Sunday, January 3, 2016

Merging multiple git repositories into one and purging sensitive data

Git is a very powerful, distributed version control system. It's based on simple concept - directed graph without cycles (a tree) pointing four types of objects in it's database. I love git and it's brilliant design. Therefore, when I saw how misused it was in a company which I joined, I've had to fix it.

The state before

Due to multiple factors, there were around 4 repositories, which had to be cloned in one directory. Each repository was using or was being used by another repository. In other words, projects in VisualStudio were having dependencies on another projects, or worse - on compiled dlls in another repositories. Therefore, sometimes, one change required 4 commits (including projects rebuild and adding compiled dlls to the commit). During one month, around 2 man-days were lost for checking in/out changes from multiple repositories and for false (or true...) alarms that somebody forgot to check in/out something from the repositories. What's more, this was only for one branch - master - because only one existed back then. However, in future, to support multiple environments or development on fine-grained features/stories, multiply those problems by the number of branches and the number of new developers, at least. As always in IT, there wasn't much time, so setting up internal company NuGet Server wasn't the best thing to do. It isn't that it takes a long time to setup NuGet Server, but training all developers requires a great amount of time. Instead, I've decided to create one repository.
The state before was like this:
\Repo1
  \src
    \project1
      project1.csproj with dll reference to project 2
    \ExternalDlls
      project2.dll
    Solution1.sln
\Repo2
  \project2
    project2.csproj with project reference to project 3
  \project3
    project3.csproj with project reference to project 4
  Solution2.sln
\Repo3
  \project4
    project4.csproj
  Solution3.sln

One to rule them all

In those 4 repositories passwords or MachineKey's to production environment were stored in plain text. Therefore I've decided to create a new repository. Side note: remember, passwords pushed to git repository always there will be, Yoda said. Therefore the new repository will have entirely rewritten history (removed passwords). Naturally, all branches (masters in this case) from all repositories with their's history must be included in the new repository. It will look like this:

new repo HEAD
|
M
|  \
M    \
| \    \
x' \     \
|   y'    z'
x'  |     |
|   y'    z'
x'  |     |
.   y'    z'
.   .     .
.   .     .
    .     .
 
Legend:
x' - commits from repository 1 with removed sensitive data
y' - commits from repository 2 with removed sensitive data
z' - commits from repository 3 with removed sensitive data
M  - merges in the new repository
new repo HEAD - the brand new, future repo HEAD (master)

Migration scripts

Migration must be done in "atomic" way, well at least it must be seen from developers perspective as atomic operation - they commit to the old repos and from some point in time they commit to the new repo (note: stashes will have to be discarded). Therefore, I've decided to run the migration during the weekend, when repositories are inactive. However, I don't like to work during weekends, so I wrote a script or two to automate the majority of the work. The git filter-branch command which I will be using is painfully slow, so additionally I've used powerful Amazon EC2 instance to make things a little faster.

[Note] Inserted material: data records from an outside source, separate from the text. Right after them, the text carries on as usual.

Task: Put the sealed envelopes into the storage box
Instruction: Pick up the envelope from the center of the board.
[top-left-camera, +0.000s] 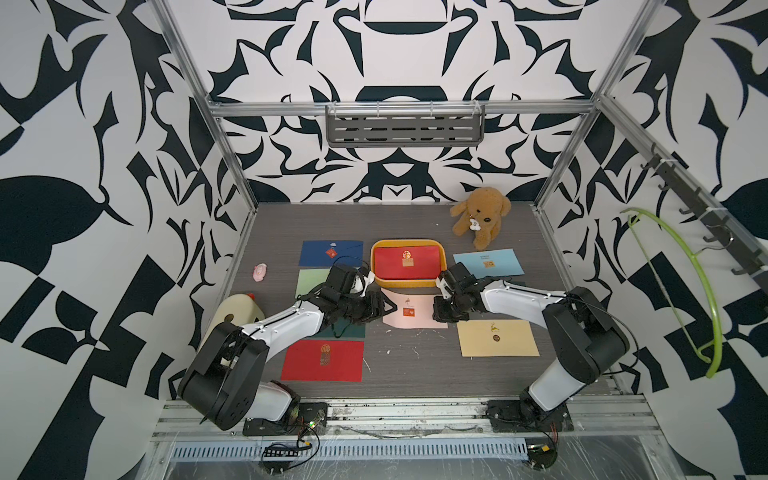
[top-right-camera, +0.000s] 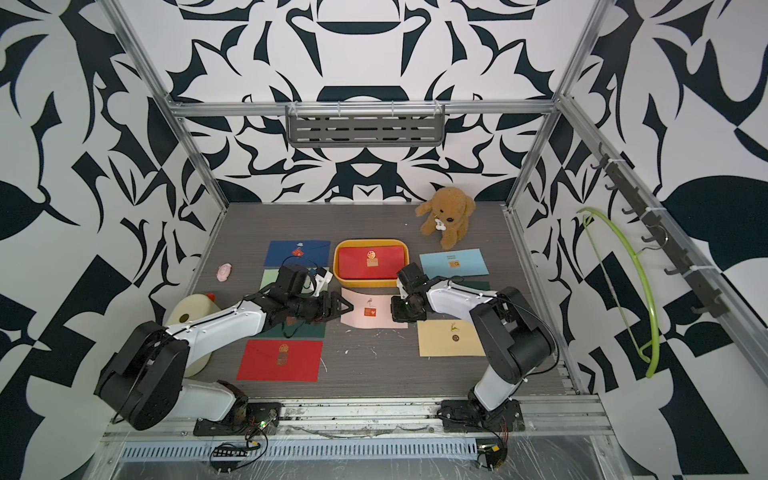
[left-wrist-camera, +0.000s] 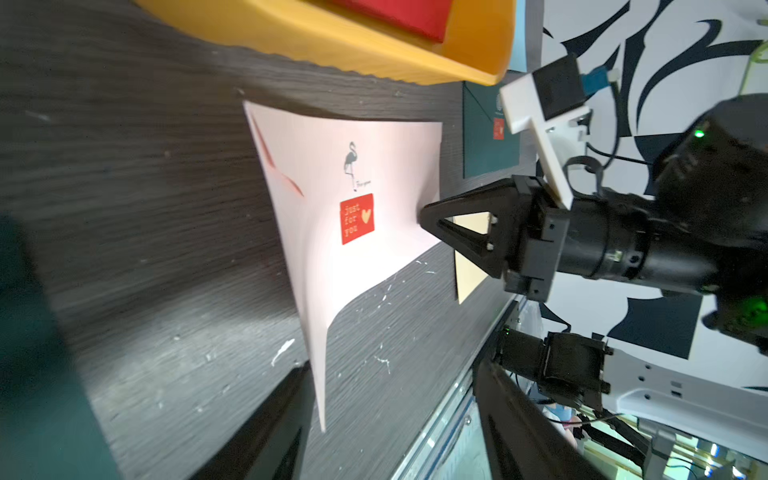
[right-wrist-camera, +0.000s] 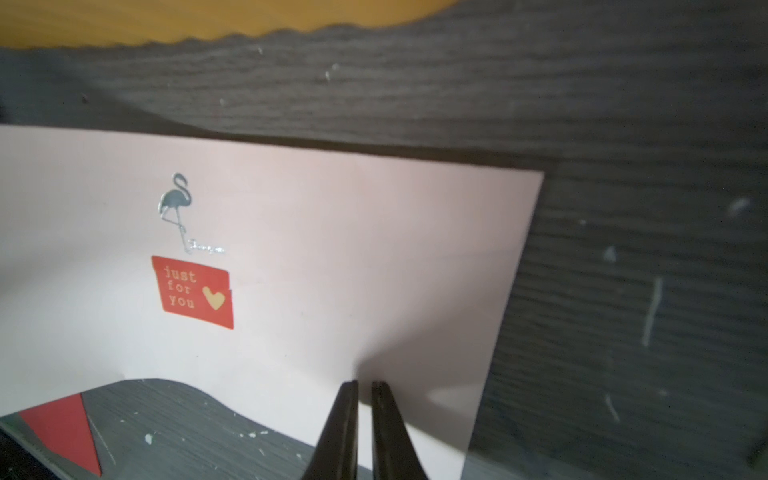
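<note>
A pink envelope (top-left-camera: 411, 311) with a red sticker lies in front of the mustard storage box (top-left-camera: 409, 284), which holds a red envelope (top-left-camera: 409, 262). My right gripper (right-wrist-camera: 364, 399) is shut on the pink envelope's right edge, and that side is lifted and bowed off the table. My left gripper (left-wrist-camera: 390, 436) is open at the opposite edge, with the envelope's near corner (left-wrist-camera: 322, 415) hanging between its jaws. Flat on the table are navy (top-left-camera: 324, 253), light green (top-left-camera: 311, 280), dark green (top-left-camera: 349, 330), red (top-left-camera: 324, 359), light blue (top-left-camera: 486, 262) and cream (top-left-camera: 496, 336) envelopes.
A brown plush dog (top-left-camera: 480, 216) sits at the back right. A small pink object (top-left-camera: 259, 272) and a cream jug (top-left-camera: 237, 311) stand at the left edge. Another dark green envelope (left-wrist-camera: 490, 137) lies under my right arm. A green hanger (top-left-camera: 685, 291) hangs on the right wall.
</note>
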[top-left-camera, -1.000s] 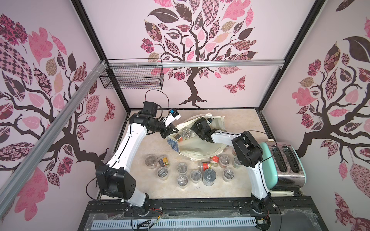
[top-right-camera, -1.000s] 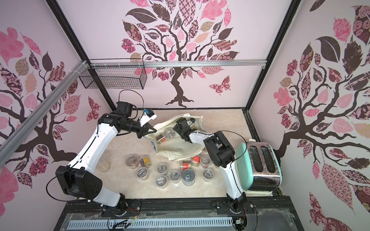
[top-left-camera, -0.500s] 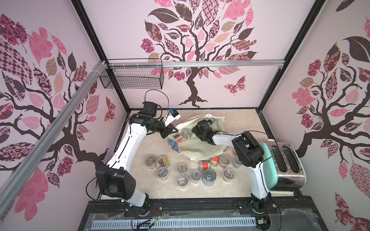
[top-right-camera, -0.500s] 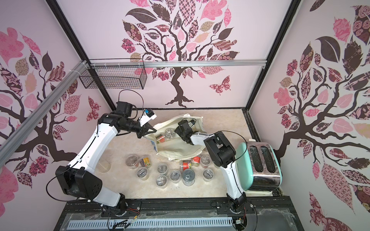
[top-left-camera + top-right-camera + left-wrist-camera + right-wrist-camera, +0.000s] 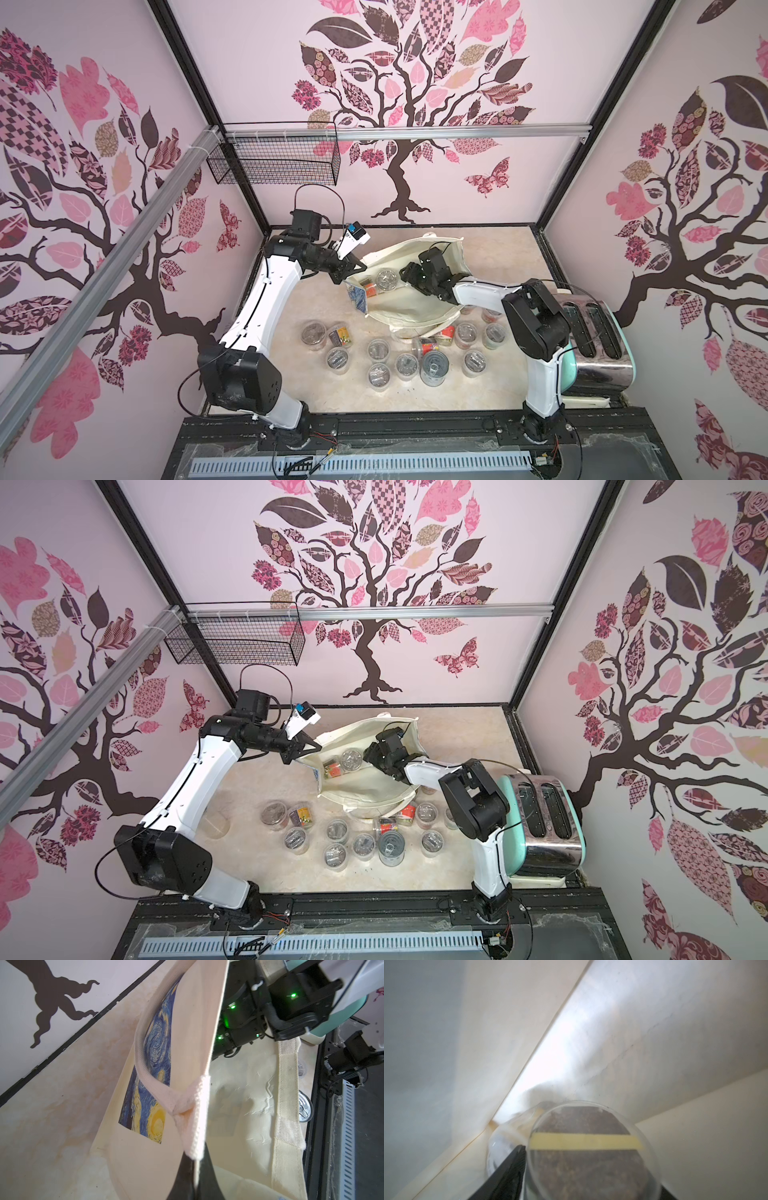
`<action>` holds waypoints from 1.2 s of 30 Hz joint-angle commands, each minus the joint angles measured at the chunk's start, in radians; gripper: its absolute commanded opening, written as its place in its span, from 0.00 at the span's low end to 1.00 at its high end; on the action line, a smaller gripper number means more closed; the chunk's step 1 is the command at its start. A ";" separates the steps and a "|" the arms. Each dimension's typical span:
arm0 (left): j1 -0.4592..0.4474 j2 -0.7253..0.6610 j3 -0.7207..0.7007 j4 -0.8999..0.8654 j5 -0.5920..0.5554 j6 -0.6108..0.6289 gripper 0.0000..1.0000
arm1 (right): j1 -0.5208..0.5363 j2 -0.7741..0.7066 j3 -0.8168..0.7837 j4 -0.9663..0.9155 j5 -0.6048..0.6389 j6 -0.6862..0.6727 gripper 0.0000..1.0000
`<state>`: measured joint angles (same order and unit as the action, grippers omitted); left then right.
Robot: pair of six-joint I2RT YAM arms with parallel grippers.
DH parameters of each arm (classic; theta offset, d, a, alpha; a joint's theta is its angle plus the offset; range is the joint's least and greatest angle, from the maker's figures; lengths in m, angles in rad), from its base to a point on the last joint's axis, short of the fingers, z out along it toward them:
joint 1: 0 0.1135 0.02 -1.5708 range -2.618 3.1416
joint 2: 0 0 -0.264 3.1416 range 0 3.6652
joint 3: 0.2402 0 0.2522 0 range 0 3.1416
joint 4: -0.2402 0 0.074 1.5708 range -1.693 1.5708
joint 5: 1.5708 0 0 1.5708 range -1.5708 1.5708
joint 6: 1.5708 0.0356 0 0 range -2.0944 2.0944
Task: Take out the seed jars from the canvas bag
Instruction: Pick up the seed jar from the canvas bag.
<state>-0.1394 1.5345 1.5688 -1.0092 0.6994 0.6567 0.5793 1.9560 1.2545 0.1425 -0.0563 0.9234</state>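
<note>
The cream canvas bag (image 5: 415,305) (image 5: 365,785) lies open on the table, and its blue-and-yellow print (image 5: 153,1064) shows in the left wrist view. My left gripper (image 5: 347,277) (image 5: 296,757) (image 5: 196,1159) is shut on the bag's rim where the handle is sewn on, and holds the mouth up. My right gripper (image 5: 405,275) (image 5: 368,755) (image 5: 591,1167) reaches inside the bag, shut on a clear seed jar (image 5: 386,279) (image 5: 351,759) (image 5: 589,1157) of brown seeds. A second jar (image 5: 368,289) (image 5: 332,769) with an orange label lies beside it in the bag.
Several seed jars (image 5: 376,349) (image 5: 336,829) and a tin can (image 5: 433,368) stand on the table in front of the bag. A mint toaster (image 5: 590,332) sits at the right edge. A wire basket (image 5: 274,160) hangs on the back wall.
The right gripper's jaws have narrowed around the seed jar inside the bag. The left arm has kept still, holding the bag's rim.
</note>
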 commanded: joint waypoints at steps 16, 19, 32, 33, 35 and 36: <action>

Step 1 - fetch all repos and form a nice repository structure

Look that in the state before not all repos have had the code in src folder. To fix it, I'll use git filter-branch command to entirely rewrite the history. Each commit in history, blame etc. will look like it was committed to the right, src folder. Additionally, I've seen that someone was committing Packages folder to the git (possibly due to poor .gitignore file), so now it's a chance to remove that bloat permanently. Here is the bash script. Save it as mergerepos.sh and run it from git bash console like normal linux script (./mergerepos.sh):
#!/bin/bash 
FinalRepo="main" 
echo $FinalRepo

mkdir $FinalRepo
cd $FinalRepo
git init

touch tmp
git add -A
git commit -m 'merge all repositories'


declare -a reponames=("repo1" "repo2" "repo3")
declare -a repourls=("https://user@bitbucket.org/Company/repo1.git" "https://user@bitbucket.org/Company/repo2.git" "https://user@bitbucket.org/Company/repo3.git")
numberofrepos=${#reponames[@]}

function rewriterepo {
 git checkout $1/master
 git checkout -b "$1master"
 git filter-branch -f --tree-filter 'rm -rf packages
 mkdir "src"
 rm -rf src/packages
 ls -A | grep -v ^[Ss]rc | grep -v \.git | while read filename
 do
 mv "$filename" "src/"
 done' HEAD
}

for (( i=0; i<${numberofrepos}; i++ ));
do
  echo $i " -> " ${reponames[$i]} $(date) "-" ${repourls[$i]} " STARTED"
  git remote add ${reponames[$i]} ${repourls[$i]}
  git fetch ${reponames[$i]}
  rewriterepo ${reponames[$i]}
  git remote rm ${reponames[$i]}
  echo $i " -> " ${reponames[$i]} $(date) "-" ${repourls[$i]} " FINISHED"
done
The script will:
  • set up a new repository
  • make a dummy commit
  • go through the list of given repositories and for each do
    • add it as remote, fetch it, checkout it to repoXmaster branch
    • clean each commit as follows
      • create src folder, remove src/packages folder
      • move each file/directory from the root, except of src and git folder to src folder
    • remove added remote
So far so good.

Step 2 - merge all branches (repositores)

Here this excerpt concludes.